基礎を考える
木造住宅の基礎には大きく分けて、ベタ基礎と布基礎があります。
ここでよく出るのが「どっちが強いの?」という疑問です。
ひと昔前(阪神淡路大震災後)からベタ基礎が急速普及して、ハウスメーカーやビルダーのセールストークで「ベタ基礎の方が強い」というイメージが浸透しました。

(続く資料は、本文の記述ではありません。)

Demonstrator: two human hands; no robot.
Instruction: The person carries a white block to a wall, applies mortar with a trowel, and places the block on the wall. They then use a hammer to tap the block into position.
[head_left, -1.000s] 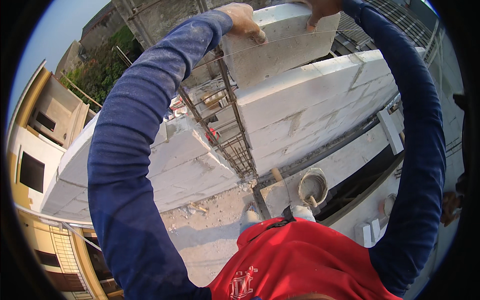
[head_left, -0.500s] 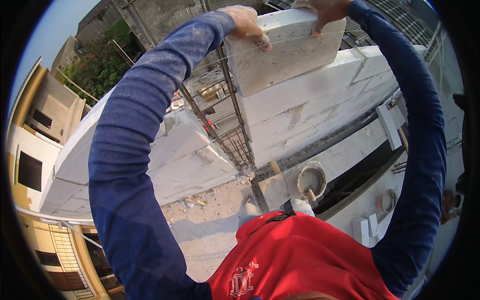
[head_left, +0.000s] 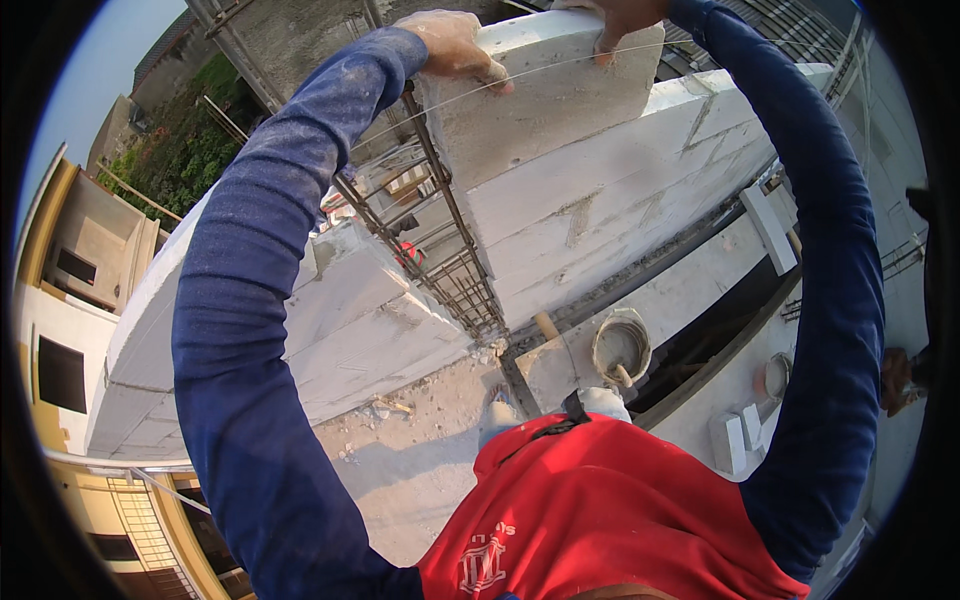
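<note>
A large pale block (head_left: 545, 105) with a rough grey near face stands upright on top of the white block wall (head_left: 590, 195), at the wall's left end. My left hand (head_left: 452, 42) grips its upper left corner, thumb against the near face. Over the top edge farther right, my right hand (head_left: 622, 20) holds it too, with its thumb on the same face. Most fingers of both hands are hidden behind the block. A thin string (head_left: 560, 65) runs across in front of the block's upper part.
Upright steel reinforcing bars (head_left: 455, 260) stand in the gap between this wall and a second white wall (head_left: 365, 320) at left. Below are a round bucket (head_left: 621, 346) on a plank, a dark opening (head_left: 690, 350) beside it, and cut white pieces (head_left: 738, 438) at right.
The view has shifted slightly, so the block, hands and wall top appear farther left and a little higher. Both hands keep the same hold on the block.
</note>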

ベタ基礎の方が底盤全体の「面」で家を支えるので、ベース面だけの「点」で支える布基礎より強いという理屈ですが、これはこれで間違いではありません。
「面」で支えるベタ基礎
「点」で支える布基礎
しかし、これは地盤の強さが全く同じという条件でのみ言えることです。
通常、家を建てるにあたり地盤調査を行い地盤の強さを調べます。
そのうえで、地盤が弱ければ地盤改良工事をするわけですが、改良によって地盤の強さ(地耐力)を具体的にどれくらいにするかを考え、その地耐力に対して基礎を設計すればベタ基礎でも布基礎でもどちらでも全く問題ありません。
具体的に現在構造計算中の物件を例に見てみましょう。
こちらの家は、耐震等級2(積雪1.3m考慮)、基礎形状は布基礎で地耐力は35kN/㎡という前提で構造設計をしています。
なので、地耐力が35kN/㎡以上になるように地盤改良工事を行えばこの基礎は構造上安全となります。
このように、布基礎でも地盤改良とセットで考えることで強い基礎にすることは可能です。
地盤の強さである地耐力を無視して、基礎単体で強いとか弱いということは全く意味のないことなのです。